--- Your instructions ---
Having read the material, return every line of it exactly.

--- Dataset content ---
════════════════
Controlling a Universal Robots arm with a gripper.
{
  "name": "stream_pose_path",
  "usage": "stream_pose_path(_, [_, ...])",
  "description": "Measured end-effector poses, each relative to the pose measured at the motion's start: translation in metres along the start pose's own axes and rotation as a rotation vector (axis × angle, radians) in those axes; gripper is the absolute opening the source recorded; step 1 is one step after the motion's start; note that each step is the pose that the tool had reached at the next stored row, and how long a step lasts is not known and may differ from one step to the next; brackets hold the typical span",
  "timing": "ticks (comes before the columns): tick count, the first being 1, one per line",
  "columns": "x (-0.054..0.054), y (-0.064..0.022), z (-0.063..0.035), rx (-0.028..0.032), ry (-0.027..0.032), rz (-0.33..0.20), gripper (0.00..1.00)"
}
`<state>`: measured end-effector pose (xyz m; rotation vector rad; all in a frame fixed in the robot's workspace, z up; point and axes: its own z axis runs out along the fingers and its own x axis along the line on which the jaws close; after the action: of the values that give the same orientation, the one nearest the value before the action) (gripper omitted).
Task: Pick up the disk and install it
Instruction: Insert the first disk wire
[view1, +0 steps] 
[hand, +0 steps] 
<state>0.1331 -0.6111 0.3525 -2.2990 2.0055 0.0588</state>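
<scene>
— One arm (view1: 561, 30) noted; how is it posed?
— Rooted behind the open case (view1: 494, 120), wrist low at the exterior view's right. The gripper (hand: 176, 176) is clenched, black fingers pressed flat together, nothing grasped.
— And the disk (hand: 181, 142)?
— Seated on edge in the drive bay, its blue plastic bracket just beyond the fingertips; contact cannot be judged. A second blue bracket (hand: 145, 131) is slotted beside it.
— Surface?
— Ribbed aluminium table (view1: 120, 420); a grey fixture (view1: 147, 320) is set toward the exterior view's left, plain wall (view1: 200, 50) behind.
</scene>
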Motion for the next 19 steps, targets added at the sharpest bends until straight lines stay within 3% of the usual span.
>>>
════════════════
--- Your response ---
Controlling a Universal Robots arm with a gripper.
{
  "name": "stream_pose_path",
  "usage": "stream_pose_path(_, [_, ...])",
  "description": "Measured end-effector poses, each relative to the pose measured at the motion's start: translation in metres along the start pose's own axes and rotation as a rotation vector (axis × angle, radians) in those axes; gripper is the absolute opening the source recorded; step 1 is one step after the motion's start; note that each step is the pose that the tool had reached at the next stored row, and how long a step lasts is not known and may differ from one step to the next; brackets hold the typical span",
  "timing": "ticks (comes before the columns): tick count, the first being 1, one per line",
  "columns": "x (-0.054..0.054), y (-0.064..0.022), z (-0.063..0.035), rx (-0.028..0.032), ry (-0.027..0.032), rz (-0.33..0.20), gripper (0.00..1.00)"
}
`<state>`: measured end-effector pose (xyz m; rotation vector rad; all in a frame fixed in the robot's workspace, z up; point and axes: its own z axis runs out along the fingers and its own x axis along the line on which the jaws close; after the action: of the values that give the same orientation, the one nearest the value before the action) (gripper omitted).
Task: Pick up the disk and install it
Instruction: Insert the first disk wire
[view1, +0 steps] 
[hand, +0 steps] 
<state>0.1331 -0.6111 0.3525 -2.2990 2.0055 0.0588</state>
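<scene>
— One arm (view1: 561, 30) noted; how is it posed?
— Rooted behind the open case (view1: 494, 120), wrist low at the exterior view's right. The gripper (hand: 176, 176) is clenched, black fingers pressed flat together, nothing grasped.
— And the disk (hand: 181, 142)?
— Seated on edge in the drive bay, its blue plastic bracket just beyond the fingertips; contact cannot be judged. A second blue bracket (hand: 145, 131) is slotted beside it.
— Surface?
— Ribbed aluminium table (view1: 120, 420); a grey fixture (view1: 147, 320) is set toward the exterior view's left, plain wall (view1: 200, 50) behind.
</scene>
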Motion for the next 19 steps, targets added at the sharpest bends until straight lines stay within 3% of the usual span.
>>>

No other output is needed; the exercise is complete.